• **Data entries**
__________________________________________________
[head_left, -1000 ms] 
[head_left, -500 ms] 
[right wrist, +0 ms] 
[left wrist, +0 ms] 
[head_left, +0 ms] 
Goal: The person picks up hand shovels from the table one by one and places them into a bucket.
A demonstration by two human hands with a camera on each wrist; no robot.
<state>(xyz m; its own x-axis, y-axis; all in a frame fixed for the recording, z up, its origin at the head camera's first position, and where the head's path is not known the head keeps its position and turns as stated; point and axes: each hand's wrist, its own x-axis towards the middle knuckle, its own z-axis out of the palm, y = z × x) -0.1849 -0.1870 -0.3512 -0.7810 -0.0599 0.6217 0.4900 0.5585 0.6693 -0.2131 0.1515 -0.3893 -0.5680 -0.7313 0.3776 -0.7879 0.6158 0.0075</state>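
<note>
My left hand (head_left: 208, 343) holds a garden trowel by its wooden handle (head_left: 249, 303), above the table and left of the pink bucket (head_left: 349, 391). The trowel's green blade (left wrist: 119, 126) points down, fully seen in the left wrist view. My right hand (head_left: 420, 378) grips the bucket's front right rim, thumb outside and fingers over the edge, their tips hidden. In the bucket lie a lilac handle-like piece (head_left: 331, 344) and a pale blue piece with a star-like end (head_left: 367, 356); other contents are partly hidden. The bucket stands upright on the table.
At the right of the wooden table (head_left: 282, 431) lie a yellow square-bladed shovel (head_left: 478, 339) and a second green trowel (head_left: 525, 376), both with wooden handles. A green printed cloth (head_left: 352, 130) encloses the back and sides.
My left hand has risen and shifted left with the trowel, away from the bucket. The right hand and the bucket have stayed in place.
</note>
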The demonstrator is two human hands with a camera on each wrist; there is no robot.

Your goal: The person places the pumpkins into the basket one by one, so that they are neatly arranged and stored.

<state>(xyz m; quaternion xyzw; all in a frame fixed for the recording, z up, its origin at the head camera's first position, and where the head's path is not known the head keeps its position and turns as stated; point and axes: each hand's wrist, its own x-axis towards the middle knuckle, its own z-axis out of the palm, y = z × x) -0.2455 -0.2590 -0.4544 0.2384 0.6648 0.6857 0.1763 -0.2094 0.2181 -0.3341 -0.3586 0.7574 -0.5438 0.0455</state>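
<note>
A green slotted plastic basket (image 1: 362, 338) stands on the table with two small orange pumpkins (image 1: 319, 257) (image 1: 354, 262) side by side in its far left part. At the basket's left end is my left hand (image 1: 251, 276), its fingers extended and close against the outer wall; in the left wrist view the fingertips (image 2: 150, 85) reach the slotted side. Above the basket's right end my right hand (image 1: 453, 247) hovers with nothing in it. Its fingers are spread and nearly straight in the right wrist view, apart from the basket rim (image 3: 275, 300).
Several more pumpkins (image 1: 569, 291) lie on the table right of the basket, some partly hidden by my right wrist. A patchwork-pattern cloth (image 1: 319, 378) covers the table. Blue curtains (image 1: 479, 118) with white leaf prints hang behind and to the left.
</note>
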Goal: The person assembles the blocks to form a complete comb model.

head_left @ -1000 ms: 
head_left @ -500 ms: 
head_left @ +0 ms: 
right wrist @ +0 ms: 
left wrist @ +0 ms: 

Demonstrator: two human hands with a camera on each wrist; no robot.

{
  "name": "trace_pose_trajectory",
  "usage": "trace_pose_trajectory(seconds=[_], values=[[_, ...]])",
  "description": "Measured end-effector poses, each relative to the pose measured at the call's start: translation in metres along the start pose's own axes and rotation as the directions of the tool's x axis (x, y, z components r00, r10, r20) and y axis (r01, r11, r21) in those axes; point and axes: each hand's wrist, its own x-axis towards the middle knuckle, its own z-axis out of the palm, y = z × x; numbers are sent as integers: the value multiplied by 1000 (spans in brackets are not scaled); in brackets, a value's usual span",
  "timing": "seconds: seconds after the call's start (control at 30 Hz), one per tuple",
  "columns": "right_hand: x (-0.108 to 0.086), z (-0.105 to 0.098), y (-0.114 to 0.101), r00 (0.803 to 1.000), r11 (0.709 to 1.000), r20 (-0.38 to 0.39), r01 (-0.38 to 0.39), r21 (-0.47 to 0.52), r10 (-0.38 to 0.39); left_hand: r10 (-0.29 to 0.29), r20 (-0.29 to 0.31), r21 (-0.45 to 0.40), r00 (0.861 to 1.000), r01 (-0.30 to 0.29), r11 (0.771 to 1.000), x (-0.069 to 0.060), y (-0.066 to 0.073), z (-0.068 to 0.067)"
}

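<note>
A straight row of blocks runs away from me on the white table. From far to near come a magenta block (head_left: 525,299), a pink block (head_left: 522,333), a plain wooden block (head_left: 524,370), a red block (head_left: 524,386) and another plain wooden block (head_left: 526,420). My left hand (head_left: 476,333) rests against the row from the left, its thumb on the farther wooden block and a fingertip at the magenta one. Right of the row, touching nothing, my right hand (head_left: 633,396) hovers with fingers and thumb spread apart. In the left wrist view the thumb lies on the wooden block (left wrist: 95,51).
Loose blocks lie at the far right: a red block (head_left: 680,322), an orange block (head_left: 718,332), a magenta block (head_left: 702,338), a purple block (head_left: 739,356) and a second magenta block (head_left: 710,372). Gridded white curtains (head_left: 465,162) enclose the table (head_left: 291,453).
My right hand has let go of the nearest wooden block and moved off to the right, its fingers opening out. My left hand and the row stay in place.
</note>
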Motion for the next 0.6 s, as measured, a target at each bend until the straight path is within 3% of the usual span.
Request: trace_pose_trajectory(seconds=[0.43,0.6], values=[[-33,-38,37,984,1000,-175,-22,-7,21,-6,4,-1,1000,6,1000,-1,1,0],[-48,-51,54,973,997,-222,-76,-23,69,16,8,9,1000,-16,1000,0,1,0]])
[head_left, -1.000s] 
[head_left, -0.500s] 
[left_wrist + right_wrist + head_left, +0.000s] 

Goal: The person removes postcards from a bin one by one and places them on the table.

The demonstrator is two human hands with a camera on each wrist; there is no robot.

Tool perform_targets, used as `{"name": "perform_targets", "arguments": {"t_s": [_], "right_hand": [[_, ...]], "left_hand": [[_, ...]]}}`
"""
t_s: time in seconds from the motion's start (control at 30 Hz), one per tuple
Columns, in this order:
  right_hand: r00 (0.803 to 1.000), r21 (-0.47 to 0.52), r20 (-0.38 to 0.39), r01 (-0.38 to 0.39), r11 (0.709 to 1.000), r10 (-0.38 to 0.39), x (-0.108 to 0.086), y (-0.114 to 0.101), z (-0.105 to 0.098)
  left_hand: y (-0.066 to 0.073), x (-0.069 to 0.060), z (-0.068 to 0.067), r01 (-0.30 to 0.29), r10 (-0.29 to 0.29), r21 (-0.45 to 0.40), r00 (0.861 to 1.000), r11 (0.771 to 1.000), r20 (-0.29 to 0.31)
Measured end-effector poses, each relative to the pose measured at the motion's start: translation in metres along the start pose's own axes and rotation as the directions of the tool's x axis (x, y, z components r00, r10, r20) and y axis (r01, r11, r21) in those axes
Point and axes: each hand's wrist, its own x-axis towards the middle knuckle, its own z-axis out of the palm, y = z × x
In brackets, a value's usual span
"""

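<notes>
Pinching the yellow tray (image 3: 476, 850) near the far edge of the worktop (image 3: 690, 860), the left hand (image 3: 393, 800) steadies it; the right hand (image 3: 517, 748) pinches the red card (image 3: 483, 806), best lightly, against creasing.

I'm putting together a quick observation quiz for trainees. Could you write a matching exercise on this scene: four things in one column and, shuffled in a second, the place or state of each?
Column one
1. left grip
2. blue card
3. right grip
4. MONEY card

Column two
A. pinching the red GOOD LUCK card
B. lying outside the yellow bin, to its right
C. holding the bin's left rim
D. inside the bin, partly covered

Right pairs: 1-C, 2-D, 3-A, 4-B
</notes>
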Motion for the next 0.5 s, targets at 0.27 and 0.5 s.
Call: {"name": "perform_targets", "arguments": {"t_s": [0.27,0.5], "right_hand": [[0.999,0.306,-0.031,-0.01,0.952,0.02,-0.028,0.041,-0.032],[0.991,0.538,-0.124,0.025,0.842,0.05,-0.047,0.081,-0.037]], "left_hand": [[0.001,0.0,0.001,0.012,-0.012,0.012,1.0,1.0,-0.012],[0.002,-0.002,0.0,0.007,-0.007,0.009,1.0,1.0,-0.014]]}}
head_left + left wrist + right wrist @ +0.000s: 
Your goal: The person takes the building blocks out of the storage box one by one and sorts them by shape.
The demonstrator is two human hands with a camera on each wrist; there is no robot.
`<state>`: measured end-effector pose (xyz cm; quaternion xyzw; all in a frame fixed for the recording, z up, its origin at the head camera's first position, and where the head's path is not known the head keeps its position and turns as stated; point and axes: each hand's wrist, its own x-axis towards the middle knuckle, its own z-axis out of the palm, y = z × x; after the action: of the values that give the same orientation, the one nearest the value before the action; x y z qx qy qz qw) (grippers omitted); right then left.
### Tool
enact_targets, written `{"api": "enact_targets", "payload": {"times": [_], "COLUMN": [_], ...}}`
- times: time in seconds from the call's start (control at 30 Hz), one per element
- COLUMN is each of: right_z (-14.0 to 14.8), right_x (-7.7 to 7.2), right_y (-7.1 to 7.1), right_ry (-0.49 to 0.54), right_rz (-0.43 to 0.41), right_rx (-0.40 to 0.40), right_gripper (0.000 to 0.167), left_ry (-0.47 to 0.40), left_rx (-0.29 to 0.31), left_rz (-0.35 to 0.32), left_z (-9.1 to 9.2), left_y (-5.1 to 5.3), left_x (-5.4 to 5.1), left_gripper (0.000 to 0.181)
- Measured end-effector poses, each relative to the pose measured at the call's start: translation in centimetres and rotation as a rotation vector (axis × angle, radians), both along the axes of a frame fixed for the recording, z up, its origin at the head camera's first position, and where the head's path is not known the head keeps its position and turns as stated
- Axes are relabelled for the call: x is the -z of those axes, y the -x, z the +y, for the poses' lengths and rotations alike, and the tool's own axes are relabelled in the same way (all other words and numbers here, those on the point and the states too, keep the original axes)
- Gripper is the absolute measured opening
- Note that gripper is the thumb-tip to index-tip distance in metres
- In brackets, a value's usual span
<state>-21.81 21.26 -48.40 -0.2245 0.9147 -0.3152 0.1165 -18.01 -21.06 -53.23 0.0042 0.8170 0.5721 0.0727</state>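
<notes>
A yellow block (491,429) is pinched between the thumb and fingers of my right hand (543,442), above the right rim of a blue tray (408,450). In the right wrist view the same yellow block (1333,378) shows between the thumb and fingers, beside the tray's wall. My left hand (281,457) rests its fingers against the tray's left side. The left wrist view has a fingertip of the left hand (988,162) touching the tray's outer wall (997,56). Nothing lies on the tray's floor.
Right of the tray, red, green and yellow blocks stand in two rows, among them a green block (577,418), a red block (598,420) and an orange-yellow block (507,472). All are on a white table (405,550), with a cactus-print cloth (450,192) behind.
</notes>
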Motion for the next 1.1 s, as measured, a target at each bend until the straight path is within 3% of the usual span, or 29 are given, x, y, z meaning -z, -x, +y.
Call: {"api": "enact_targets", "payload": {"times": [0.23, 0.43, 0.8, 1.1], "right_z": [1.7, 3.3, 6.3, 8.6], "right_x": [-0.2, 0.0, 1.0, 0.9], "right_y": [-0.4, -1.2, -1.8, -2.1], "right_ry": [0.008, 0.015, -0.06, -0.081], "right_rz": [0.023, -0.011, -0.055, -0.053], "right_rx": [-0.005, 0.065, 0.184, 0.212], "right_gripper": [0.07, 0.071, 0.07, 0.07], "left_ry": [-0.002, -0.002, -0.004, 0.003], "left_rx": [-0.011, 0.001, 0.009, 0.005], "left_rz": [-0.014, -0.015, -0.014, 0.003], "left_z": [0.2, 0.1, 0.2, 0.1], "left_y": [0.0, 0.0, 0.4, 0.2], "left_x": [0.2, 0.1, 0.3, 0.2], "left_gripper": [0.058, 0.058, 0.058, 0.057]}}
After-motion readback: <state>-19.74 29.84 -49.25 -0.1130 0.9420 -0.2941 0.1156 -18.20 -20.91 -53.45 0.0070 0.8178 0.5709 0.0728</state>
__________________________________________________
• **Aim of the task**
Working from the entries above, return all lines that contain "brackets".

• **Response**
  "description": "Measured end-effector poses, each relative to the pose measured at the call's start: translation in metres along the start pose's own axes and rotation as the directions of the tool's x axis (x, y, z components r00, r10, r20) and y axis (r01, r11, r21) in those axes; point and axes: each hand's wrist, its own x-axis towards the middle knuckle, its own z-axis out of the palm, y = z × x; numbers are sent as integers: the value multiplied by 1000 (spans in brackets are not scaled); in brackets, a value's usual span",
In brackets, a value's usual span
- In brackets, a value's usual span

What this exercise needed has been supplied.